Barrier membranes and meshes are frequently used in oral and craniofacial surgery and in periodontology for the fixation of bone grafts and bone substitutes or to support tissue healing by means of guided tissue regeneration (GTR) or guided bone regeneration (GBR). For example, GTR has been successfully applied to gain regeneration of periodontal tissues [1], mucogingival tissue [2] and bone surrounding dental implants [3], and to augment the dentoalveolar ridge [4]. Expanded polytetrafluoroethylene (ePTFE) membrane has shown good results in clinical studies and it is currently most frequently used membrane in periodontal and implant surgery [5, 6]. Titanium has been used as a mesh or in an ePTFE membrane to improve it’s mechanical properties and adjustability. The main disadvantage of these non-degradable membrane materials is the additional surgical procedure needed for the membrane removal. Biodegradability of the membrane may thus be considered beneficial since additional operation can be avoided. Collagen membranes have several favorable properties and they have shown promising results in clinical studies [7]. However, general risks of infection transmission and unfavorable immune reactions have been brought out and these are considered as a disadvantage for the use of xenografts as biomaterials in general. Synthetic biodegradable polymers like polylactide and its copolymer with polyglycolide have been produced into GTR membranes with good clinical performance [8, 9]. However, none of these materials have specific bioactive properties that could promote bone tissue healing or new bone formation.

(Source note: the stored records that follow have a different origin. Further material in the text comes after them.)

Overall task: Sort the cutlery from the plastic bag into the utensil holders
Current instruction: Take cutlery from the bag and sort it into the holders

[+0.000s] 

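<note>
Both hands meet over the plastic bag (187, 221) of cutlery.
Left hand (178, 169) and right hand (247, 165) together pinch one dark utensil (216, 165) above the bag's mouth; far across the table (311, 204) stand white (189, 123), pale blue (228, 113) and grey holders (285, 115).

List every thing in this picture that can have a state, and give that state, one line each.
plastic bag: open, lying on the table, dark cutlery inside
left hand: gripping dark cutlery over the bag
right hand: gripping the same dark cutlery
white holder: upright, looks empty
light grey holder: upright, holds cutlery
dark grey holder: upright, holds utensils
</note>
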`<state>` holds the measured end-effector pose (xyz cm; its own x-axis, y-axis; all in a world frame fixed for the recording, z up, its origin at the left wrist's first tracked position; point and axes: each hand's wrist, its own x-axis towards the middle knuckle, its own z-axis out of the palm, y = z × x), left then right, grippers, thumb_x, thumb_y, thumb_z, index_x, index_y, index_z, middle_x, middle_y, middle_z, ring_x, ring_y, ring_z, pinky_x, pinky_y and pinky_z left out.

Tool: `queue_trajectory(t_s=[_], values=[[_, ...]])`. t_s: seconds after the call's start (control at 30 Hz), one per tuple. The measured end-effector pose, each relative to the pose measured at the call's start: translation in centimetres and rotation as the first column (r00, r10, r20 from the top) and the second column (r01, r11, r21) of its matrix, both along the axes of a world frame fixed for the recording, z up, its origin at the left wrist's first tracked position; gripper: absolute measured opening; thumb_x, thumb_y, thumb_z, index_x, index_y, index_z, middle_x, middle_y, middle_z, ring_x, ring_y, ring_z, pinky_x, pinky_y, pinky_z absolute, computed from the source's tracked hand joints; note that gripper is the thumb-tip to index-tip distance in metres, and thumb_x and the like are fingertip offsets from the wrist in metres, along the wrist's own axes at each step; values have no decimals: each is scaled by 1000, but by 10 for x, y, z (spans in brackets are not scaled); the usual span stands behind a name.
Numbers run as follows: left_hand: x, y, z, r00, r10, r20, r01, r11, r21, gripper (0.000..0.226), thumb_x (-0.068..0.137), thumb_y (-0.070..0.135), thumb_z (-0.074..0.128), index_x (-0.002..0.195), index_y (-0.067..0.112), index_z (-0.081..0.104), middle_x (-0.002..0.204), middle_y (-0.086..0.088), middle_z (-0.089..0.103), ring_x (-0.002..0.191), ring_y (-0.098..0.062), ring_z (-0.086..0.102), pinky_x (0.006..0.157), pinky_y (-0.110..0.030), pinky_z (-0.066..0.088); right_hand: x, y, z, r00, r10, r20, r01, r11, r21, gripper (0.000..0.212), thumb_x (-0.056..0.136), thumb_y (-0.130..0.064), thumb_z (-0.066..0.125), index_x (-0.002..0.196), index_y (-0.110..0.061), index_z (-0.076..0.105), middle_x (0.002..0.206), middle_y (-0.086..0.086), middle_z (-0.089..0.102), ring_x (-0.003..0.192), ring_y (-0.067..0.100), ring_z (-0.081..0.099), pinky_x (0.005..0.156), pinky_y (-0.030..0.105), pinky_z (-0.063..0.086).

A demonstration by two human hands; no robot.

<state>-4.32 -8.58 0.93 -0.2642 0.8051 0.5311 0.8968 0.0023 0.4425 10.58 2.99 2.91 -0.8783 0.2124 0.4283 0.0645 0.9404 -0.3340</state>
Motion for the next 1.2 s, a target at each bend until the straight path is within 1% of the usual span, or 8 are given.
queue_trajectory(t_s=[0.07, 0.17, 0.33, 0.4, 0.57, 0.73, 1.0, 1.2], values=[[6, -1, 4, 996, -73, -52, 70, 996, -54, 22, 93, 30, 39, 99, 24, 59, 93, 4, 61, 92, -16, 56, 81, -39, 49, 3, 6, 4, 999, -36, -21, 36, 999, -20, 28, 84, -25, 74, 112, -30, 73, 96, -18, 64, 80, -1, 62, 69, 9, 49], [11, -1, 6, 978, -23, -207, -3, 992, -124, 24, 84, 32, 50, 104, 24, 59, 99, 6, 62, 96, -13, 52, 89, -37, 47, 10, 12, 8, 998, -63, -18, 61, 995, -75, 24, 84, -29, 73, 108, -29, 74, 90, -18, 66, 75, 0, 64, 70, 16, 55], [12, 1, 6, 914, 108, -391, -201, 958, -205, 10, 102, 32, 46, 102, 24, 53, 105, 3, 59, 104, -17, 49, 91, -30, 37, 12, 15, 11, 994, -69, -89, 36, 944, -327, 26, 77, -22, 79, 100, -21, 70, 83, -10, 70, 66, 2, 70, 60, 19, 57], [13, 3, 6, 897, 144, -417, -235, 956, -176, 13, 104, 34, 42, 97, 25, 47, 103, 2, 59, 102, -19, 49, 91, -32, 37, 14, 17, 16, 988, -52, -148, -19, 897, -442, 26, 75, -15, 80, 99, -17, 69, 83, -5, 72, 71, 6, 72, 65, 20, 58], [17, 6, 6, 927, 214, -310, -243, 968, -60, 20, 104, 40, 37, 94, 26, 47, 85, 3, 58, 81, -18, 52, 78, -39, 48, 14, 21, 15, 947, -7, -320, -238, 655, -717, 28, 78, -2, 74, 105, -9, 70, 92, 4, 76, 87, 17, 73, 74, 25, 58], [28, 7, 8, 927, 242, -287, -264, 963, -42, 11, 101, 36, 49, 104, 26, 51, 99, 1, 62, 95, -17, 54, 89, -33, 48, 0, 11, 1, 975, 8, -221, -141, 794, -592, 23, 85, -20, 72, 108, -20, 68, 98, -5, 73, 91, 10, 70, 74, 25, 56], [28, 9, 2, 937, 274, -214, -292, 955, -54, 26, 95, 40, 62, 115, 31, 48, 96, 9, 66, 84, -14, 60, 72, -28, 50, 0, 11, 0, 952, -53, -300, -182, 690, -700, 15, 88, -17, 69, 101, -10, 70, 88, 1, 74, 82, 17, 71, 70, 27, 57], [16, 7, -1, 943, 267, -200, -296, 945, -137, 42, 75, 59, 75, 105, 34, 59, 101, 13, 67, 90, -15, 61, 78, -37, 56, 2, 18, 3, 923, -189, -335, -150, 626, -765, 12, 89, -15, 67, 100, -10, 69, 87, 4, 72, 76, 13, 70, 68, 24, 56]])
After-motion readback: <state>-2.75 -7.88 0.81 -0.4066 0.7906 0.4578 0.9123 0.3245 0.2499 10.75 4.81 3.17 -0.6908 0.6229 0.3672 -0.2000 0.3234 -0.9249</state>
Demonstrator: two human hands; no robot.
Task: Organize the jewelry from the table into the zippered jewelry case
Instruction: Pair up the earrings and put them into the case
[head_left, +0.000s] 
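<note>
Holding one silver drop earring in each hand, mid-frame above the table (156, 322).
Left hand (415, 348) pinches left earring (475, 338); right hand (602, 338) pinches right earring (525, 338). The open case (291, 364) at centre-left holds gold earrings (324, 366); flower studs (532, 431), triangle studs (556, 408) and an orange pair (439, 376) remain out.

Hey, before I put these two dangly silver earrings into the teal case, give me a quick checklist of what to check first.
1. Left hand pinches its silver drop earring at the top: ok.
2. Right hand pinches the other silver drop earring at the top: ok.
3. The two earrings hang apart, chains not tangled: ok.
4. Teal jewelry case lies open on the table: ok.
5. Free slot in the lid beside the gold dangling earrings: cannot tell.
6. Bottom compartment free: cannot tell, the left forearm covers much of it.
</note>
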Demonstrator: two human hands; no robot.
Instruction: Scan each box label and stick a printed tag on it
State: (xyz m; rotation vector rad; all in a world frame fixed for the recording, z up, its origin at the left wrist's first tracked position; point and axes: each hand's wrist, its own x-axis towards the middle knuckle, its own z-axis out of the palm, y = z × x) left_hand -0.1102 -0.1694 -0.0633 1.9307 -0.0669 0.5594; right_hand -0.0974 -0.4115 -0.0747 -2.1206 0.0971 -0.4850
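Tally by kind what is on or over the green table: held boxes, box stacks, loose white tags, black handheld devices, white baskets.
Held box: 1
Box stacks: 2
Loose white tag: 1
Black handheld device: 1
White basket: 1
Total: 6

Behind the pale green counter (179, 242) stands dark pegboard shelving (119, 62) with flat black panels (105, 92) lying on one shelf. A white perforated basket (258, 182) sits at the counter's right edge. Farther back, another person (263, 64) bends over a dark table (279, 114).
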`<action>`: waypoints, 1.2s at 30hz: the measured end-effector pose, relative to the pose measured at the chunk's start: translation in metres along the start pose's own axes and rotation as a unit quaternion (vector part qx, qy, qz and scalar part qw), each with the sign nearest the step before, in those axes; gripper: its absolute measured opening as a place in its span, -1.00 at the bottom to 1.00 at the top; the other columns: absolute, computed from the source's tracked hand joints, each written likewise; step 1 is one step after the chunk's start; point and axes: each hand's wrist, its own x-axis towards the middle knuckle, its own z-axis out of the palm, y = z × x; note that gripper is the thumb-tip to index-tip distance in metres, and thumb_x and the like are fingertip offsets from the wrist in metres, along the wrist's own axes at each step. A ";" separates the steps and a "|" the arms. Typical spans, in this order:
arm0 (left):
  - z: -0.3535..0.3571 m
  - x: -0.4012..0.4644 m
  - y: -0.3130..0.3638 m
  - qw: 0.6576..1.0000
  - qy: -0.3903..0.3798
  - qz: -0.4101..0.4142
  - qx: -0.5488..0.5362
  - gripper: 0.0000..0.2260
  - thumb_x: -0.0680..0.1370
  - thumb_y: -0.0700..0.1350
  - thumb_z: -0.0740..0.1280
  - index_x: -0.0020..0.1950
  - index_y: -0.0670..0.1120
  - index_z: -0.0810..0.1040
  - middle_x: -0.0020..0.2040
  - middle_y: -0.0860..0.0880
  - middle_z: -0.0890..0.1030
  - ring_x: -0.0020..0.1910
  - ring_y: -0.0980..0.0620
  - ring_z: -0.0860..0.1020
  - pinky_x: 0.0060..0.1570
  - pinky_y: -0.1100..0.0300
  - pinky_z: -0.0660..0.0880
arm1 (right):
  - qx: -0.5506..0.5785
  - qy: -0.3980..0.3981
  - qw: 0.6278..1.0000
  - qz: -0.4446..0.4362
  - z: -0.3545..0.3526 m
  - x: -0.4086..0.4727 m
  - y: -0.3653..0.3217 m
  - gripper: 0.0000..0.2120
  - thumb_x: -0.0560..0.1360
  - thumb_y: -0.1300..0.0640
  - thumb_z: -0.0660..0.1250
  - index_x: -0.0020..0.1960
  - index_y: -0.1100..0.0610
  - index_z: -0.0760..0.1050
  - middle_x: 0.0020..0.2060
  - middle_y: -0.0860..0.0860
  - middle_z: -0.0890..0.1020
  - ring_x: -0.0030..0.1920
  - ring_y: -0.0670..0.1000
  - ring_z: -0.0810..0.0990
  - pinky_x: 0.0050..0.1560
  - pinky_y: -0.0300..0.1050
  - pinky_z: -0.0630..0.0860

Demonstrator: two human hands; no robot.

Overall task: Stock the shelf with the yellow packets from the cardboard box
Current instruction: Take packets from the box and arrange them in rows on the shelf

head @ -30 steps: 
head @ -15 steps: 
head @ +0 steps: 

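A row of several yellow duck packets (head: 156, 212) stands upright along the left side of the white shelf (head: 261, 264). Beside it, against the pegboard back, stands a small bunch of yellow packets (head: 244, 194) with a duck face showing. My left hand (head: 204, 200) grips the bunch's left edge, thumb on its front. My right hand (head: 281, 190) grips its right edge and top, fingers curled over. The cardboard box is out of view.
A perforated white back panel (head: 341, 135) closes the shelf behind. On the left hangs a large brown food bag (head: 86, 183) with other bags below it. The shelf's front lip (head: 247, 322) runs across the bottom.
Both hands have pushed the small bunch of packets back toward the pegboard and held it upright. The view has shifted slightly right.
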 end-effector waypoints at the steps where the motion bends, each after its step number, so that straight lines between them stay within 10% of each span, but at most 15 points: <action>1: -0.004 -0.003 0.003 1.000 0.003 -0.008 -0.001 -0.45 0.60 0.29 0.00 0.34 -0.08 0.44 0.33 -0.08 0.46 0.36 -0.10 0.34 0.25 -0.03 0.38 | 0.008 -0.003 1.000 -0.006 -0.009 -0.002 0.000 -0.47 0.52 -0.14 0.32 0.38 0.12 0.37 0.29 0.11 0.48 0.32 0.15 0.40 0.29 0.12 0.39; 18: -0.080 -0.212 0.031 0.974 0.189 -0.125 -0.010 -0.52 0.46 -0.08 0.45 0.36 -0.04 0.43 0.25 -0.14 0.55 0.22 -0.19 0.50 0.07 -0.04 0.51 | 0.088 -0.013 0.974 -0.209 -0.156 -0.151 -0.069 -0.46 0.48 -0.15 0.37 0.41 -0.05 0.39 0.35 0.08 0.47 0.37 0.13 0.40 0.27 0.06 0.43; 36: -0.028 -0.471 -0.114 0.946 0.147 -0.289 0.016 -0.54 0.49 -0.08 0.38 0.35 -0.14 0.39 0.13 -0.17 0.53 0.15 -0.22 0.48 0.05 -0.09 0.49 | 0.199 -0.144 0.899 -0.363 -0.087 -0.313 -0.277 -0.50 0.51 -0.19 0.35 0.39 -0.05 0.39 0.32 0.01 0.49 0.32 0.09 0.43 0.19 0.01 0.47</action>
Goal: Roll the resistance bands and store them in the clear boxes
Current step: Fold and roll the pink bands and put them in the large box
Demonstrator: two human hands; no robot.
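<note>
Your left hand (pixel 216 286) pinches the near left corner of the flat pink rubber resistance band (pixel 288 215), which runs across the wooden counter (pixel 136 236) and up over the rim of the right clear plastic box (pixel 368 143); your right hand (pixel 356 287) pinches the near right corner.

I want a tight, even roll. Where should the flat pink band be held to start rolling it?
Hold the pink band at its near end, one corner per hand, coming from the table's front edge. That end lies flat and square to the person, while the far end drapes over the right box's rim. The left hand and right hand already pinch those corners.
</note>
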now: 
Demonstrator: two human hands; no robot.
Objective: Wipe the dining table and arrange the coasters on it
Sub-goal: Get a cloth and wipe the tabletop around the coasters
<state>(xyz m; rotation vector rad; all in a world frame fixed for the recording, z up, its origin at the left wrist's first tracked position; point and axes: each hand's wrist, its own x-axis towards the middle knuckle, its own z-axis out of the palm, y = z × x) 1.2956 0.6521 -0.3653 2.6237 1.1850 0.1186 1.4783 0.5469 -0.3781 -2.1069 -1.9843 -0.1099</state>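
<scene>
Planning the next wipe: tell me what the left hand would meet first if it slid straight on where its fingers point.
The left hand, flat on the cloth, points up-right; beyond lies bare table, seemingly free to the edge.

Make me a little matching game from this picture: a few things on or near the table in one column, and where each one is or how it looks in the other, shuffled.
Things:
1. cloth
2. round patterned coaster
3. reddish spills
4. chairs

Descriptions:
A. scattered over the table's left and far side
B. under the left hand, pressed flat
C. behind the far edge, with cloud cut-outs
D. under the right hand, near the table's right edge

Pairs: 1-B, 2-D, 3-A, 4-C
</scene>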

A composite of thermoplastic biodegradable copolymer Poly(ε-caprolactone-co-d,l-lactide) and bioactive glass was recently developed and evaluated as a moldable bone cavity filler both in vitro and in vivo [10, 11]. Bioactivity, i.e. the formation of a biologically active Ca-P layer on the surfaces of the composites in vitro and their osteoconductive properties in vivo, was found to depend on the weight fraction and granule size range of the bioactive glass used. Composite was further processed into membrane for GTR applications. Aim of this study was to evaluate bioactive glass induced apatite formation on the biodegradable thermoplastic membrane in simulated physiological conditions. Specific aim was to compare apatite formation on membranes where BAG was homogenously distributed within the membrane and polarized membranes where glass was compressed directly on the membrane surface.

2 Materials and methods

Copolymer of ε-caprolactone (Solvay Interox Ltd.) and d,l-lactide (Purac) was polymerised by ring opening polymerisation using Sn(II)octoate (Sigma) as an initiator and glycerol (Rhône-Poulenc) as a co-initiator as previously described [10]. Comonomer molar ratio was 96/4, consisting mainly of ε-caprolactone. The polymer was purified by precipitating it out from a dichloromethane solution with ethanol. Particulate bioactive glass S53P4 (Vivoxid LTD, Finland (former Abmin Technologies)) was used in granule size range 90–315 μm to produce the composites. The composition of the glass is shown in Table 1.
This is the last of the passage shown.